BEGIN Data under study
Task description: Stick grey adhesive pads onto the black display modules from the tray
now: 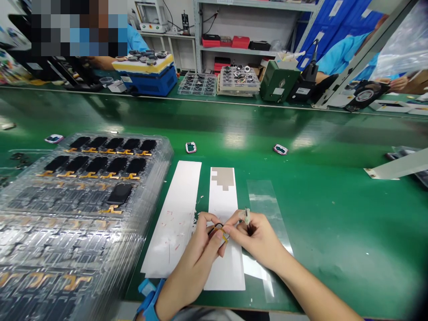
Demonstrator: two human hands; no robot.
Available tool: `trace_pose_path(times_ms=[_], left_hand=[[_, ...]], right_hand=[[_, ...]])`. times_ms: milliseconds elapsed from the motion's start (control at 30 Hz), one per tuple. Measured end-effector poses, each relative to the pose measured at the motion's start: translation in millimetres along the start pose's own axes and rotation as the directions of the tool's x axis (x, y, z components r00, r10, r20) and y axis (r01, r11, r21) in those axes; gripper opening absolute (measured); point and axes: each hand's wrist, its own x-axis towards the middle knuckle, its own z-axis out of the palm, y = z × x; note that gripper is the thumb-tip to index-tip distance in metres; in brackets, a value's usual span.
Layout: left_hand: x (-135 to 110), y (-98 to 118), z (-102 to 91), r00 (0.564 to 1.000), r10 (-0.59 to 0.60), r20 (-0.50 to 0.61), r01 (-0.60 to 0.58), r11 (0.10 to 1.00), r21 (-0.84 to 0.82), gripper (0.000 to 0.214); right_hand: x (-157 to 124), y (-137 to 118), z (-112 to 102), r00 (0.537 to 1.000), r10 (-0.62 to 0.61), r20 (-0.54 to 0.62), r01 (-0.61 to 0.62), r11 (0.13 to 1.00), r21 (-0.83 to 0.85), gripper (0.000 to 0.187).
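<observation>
My left hand (200, 254) is closed, pinching a small display screen (219, 226) with a black edge and a yellow-orange flex cable. My right hand (259, 236) is closed as well; its thumb and forefinger meet at the screen's right side. A thin dark tool (247, 216) with pale wrapping is tucked in the right hand and points up. Fingers hide much of the screen. Both hands are above a white strip (222, 278) with a greyed patch at its far end. A wider white sheet (172, 223) lies to the left, a transparent plastic strip (264, 196) to the right.
Stacked transparent trays (157, 156) with black display screens (120, 194) fill the left side. Small pink-rimmed watch cases lie beyond, one at the middle (191, 147) and one on the right (280, 149). A white metal post (397, 165) juts in right. Co-workers (351, 55) sit across the bench.
</observation>
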Motion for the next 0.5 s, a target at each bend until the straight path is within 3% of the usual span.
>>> trace_pose_path(times_ms=[500], left_hand=[[7.3,0.2,0.4,0.998,0.054,-0.034,-0.049,0.988,0.143,0.011]], right_hand=[[2.1,6.1,-1.1,1.000,0.029,0.008,-0.029,0.999,0.031,0.022]])
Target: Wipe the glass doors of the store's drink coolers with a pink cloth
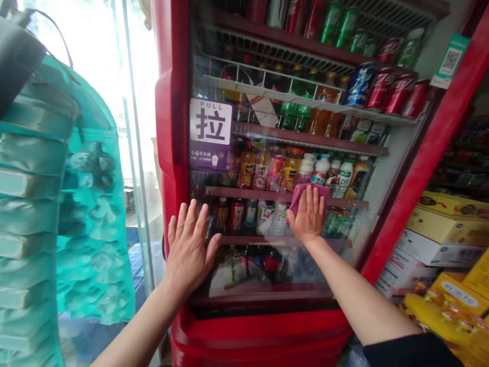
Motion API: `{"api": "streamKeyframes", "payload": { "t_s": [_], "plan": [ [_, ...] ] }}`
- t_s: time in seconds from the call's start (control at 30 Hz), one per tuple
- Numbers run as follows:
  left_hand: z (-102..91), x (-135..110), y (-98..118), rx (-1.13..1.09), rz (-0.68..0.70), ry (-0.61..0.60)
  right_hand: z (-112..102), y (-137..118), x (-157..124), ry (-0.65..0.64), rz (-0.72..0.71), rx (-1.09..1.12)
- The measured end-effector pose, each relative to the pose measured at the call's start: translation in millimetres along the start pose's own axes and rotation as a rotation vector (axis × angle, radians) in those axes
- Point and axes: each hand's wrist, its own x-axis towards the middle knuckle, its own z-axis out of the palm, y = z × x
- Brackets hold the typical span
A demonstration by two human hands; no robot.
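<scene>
A pink cloth point(296, 201) is pressed flat against the glass door point(244, 267) of a red drinks fridge point(263, 336). My right hand point(308, 214) lies over that cloth with its fingers stretched out, pinning it to the pane. To the left, my left hand point(191, 239) is spread open at the door's left edge, near the red frame. It holds nothing; whether its palm touches the glass I cannot tell. Above it, a "PULL" sticker point(211, 122) is stuck on the door. Behind the pane, shelves carry bottles point(292, 168) and cans point(376, 89).
Green translucent packs point(95, 204) hang at the left, beside a bright doorway point(133, 76). On the right stand stacked cartons point(439, 244) and yellow packages point(451, 316). A QR code label point(451, 61) is fixed to the fridge's right frame.
</scene>
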Motion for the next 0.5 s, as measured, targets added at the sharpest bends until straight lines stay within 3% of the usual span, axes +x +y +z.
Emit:
{"api": "streamKeyframes", "payload": {
  "t_s": [0.1, 0.2, 0.3, 0.37, 0.5],
  "plan": [
    [-1.5, -2.4, 2.3, -0.009, -0.005, -0.011, 1.3, -19.3, 0.1, 0.067, 0.183, 0.010],
    [-6.8, -5.6, 1.8, -0.006, 0.011, -0.011, 3.0, -77.3, 11.6, 0.044, 0.220, 0.094],
    [-12.6, -9.8, -2.7, 0.007, 0.028, -0.021, 1.2, -148.2, 25.4, -0.083, 0.083, 0.225],
    [-15.0, -12.0, -7.2, 0.019, 0.036, -0.032, -2.3, -193.8, 33.5, -0.176, -0.088, 0.286],
    [-15.3, -11.9, -13.9, 0.020, 0.036, -0.030, -11.5, -258.6, 42.3, -0.147, -0.446, 0.212]
  ]
}}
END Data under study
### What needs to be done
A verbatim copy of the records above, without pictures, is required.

### Completed task
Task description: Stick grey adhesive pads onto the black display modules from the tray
now: 
Demonstrator: two human hands; no robot.
Available tool: `trace_pose_path(times_ms=[_], left_hand=[[_, ...]], right_hand=[[_, ...]])`. times_ms: milliseconds elapsed from the motion's start (control at 30 Hz), one per tuple. Measured end-effector poses, each relative to the pose measured at the motion's start: translation in millimetres along the start pose's own axes and rotation as the directions of the tool's x axis (x, y, z components r00, r10, r20) and y axis (r01, r11, r21) in those axes; gripper opening absolute (measured); point and axes: each hand's wrist, its own x-axis towards the middle knuckle, its own z-axis out of the palm, y = z × x; note that gripper is the thumb-tip to index-tip distance in metres; in brackets, a value's usual span.
Layout: left_hand: x (-135 to 110), y (-98 to 118), z (-102 to 91), r00 (0.564 to 1.000), r10 (-0.59 to 0.60), r20 (-0.50 to 0.61), r01 (-0.60 to 0.58), r11 (0.10 to 1.00), r21 (-0.84 to 0.82), gripper (0.000 to 0.214); right_hand: x (-157 to 124), y (-137 to 118), z (-112 to 102), r00 (0.537 to 1.000), r10 (-0.62 to 0.61), r20 (-0.54 to 0.62), r01 (-0.61 to 0.62), r11 (0.13 to 1.00), r21 (-0.83 to 0.85), gripper (0.000 to 0.187).
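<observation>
My left hand (200, 254) is closed, pinching a small display screen (219, 226) with a black edge and a yellow-orange flex cable. My right hand (259, 236) is closed as well; its thumb and forefinger meet at the screen's right side. A thin dark tool (247, 216) with pale wrapping is tucked in the right hand and points up. Fingers hide much of the screen. Both hands are above a white strip (222, 278) with a greyed patch at its far end. A wider white sheet (172, 223) lies to the left, a transparent plastic strip (264, 196) to the right.
Stacked transparent trays (157, 156) with black display screens (120, 194) fill the left side. Small pink-rimmed watch cases lie beyond, one at the middle (191, 147) and one on the right (280, 149). A white metal post (397, 165) juts in right. Co-workers (351, 55) sit across the bench.
</observation>
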Motion for the next 0.5 s, a target at each bend until the straight path is within 3% of the usual span.
>>> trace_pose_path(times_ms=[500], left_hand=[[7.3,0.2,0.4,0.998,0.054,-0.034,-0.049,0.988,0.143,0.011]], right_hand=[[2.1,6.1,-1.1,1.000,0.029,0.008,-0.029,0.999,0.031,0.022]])
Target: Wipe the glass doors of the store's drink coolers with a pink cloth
Motion API: `{"api": "streamKeyframes", "payload": { "t_s": [_], "plan": [ [_, ...] ] }}`
- t_s: time in seconds from the call's start (control at 30 Hz), one per tuple
- Numbers run as follows:
  left_hand: z (-102..91), x (-135..110), y (-98..118), rx (-1.13..1.09), rz (-0.68..0.70), ry (-0.61..0.60)
  right_hand: z (-112..102), y (-137..118), x (-157..124), ry (-0.65..0.64), rz (-0.72..0.71), rx (-1.09..1.12)
- The measured end-effector pose, each relative to the pose measured at the call's start: translation in millimetres along the start pose's own axes and rotation as a rotation vector (axis × angle, radians) in those axes
- Point and axes: each hand's wrist, its own x-axis towards the middle knuckle, its own z-axis out of the palm, y = z × x
- Brackets hold the typical span
A demonstration by two human hands; no robot.
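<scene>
A pink cloth point(296, 201) is pressed flat against the glass door point(244, 267) of a red drinks fridge point(263, 336). My right hand point(308, 214) lies over that cloth with its fingers stretched out, pinning it to the pane. To the left, my left hand point(191, 239) is spread open at the door's left edge, near the red frame. It holds nothing; whether its palm touches the glass I cannot tell. Above it, a "PULL" sticker point(211, 122) is stuck on the door. Behind the pane, shelves carry bottles point(292, 168) and cans point(376, 89).
Green translucent packs point(95, 204) hang at the left, beside a bright doorway point(133, 76). On the right stand stacked cartons point(439, 244) and yellow packages point(451, 316). A QR code label point(451, 61) is fixed to the fridge's right frame.
</scene>
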Motion for the next 0.5 s, as measured, targets added at the sharpest bends until straight lines stay within 3% of the usual span, axes +x +y +z.
Emit:
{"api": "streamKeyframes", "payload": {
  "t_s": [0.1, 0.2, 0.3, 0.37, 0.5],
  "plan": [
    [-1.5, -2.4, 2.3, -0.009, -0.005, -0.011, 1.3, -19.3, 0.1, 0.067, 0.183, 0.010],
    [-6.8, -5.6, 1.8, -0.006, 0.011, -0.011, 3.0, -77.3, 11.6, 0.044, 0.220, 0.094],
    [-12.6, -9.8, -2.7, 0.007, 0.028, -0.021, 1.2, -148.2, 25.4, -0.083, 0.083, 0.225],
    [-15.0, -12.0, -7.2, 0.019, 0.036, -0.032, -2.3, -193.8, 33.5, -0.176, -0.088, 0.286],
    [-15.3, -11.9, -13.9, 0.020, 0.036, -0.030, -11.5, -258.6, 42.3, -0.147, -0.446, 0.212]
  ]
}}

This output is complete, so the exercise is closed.